- _What the task asks_: Write each line below back out exactly, omitting its pictures.
(Raw data begins)
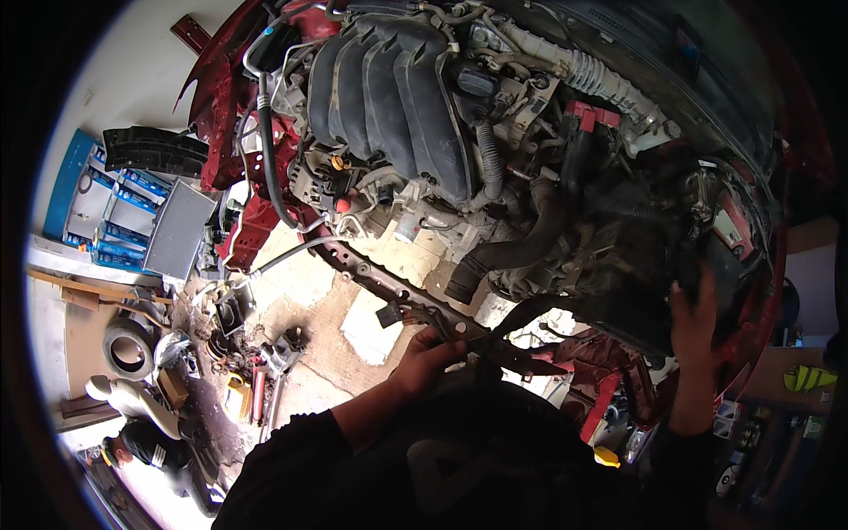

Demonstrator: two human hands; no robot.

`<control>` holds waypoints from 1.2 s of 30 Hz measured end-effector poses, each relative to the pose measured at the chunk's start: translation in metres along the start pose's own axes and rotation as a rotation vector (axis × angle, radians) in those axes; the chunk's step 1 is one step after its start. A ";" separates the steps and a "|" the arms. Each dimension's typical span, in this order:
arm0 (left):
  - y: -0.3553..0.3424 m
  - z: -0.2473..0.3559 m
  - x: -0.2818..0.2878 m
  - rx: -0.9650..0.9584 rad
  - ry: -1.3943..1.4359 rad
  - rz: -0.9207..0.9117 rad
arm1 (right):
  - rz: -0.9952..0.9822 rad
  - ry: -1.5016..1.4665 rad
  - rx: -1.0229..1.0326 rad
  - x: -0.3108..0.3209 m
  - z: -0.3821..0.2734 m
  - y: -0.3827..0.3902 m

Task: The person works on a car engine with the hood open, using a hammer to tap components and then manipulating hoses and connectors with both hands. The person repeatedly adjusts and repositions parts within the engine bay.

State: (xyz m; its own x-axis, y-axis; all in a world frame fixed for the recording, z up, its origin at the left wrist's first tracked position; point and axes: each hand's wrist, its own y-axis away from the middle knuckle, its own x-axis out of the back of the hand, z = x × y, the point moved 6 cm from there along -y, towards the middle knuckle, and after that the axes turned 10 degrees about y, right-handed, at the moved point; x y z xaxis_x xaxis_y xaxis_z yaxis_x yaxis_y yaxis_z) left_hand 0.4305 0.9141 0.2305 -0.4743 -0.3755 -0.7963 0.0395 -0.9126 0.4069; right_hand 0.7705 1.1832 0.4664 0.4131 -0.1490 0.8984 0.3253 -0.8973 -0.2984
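My left hand (426,364) is at the red front crossmember (389,281), its fingers closed on a black cable. A small black plug (389,314) with wires sticks out just beyond those fingers. From beside the hand a thick dark strand (528,311) curves up to the right. In shadow at the right side of the engine bay, my right hand (693,322) reaches up with fingers stretched and apart, against or close to a black plastic part (632,314). The ribbed black engine cover (389,97) lies farther off, with an open-ended black hose (464,281) below it.
Loose parts and tools, among them a red cylinder (259,393) and a yellow container (237,397), lie on the left floor. Farther left are a radiator (179,230), blue boxes (119,243) and a tyre (128,348). Another person (155,450) is at the lower left.
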 end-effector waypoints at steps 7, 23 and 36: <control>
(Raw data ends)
- _Answer for this exercise_:
Demonstrator: two human hands; no robot.

`<control>` holds waypoints from 1.2 s of 30 Hz measured end-effector poses, each relative to the pose measured at the chunk's start: translation in metres along the start pose's own axes and rotation as a rotation vector (axis × angle, radians) in those axes; the chunk's step 1 is one step after its start. A ";" separates the steps and a "|" the arms. Each dimension's typical span, in this order:
arm0 (left):
  - y: -0.3553..0.3424 m
  - z: -0.2473..0.3559 m
  - x: -0.2818..0.2878 m
  - rx: -0.9650..0.9584 rad
  - ry: -1.3943..1.4359 rad
  - rz: -0.9207..0.9117 rad
arm1 (right):
  - rz: -0.9952..0.9822 rad
  - ry: -1.5016..1.4665 rad
  - rx: -1.0229..1.0326 rad
  - x: -0.3108..0.3209 m
  - z: -0.3821..0.2734 m
  - y: -0.3827..0.3902 m

Task: The person works on a car engine with the hood open, using a hammer to tap components and then manipulating hoses and connectors with both hands. The person repeatedly adjusts and repositions parts within the engine bay.

State: (xyz m; its own x-axis, y-axis; all in a world frame fixed for the recording, z up, its origin at the left wrist's first tracked position; point and axes: each hand's wrist, its own y-axis away from the middle knuckle, its own x-axis out of the back of the hand, z = x × y, the point moved 6 cm from there along -y, towards the middle knuckle, and after that the axes turned 10 degrees about y, right-handed, at the moved point; x y z xaxis_x xaxis_y xaxis_z yaxis_x yaxis_y yaxis_z) left_hand 0.4305 0.9141 0.2305 -0.4743 -0.3755 -0.7963 0.0395 -0.9126 0.4069; right_hand 0.7705 1.1832 0.4664 0.4131 -0.1490 0.8984 0.3253 -0.8973 -0.2984
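My left hand (426,364) is at the red front crossmember (389,281), its fingers closed on a black cable. A small black plug (389,314) with wires sticks out just beyond those fingers. From beside the hand a thick dark strand (528,311) curves up to the right. In shadow at the right side of the engine bay, my right hand (693,322) reaches up with fingers stretched and apart, against or close to a black plastic part (632,314). The ribbed black engine cover (389,97) lies farther off, with an open-ended black hose (464,281) below it.
Loose parts and tools, among them a red cylinder (259,393) and a yellow container (237,397), lie on the left floor. Farther left are a radiator (179,230), blue boxes (119,243) and a tyre (128,348). Another person (155,450) is at the lower left.
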 end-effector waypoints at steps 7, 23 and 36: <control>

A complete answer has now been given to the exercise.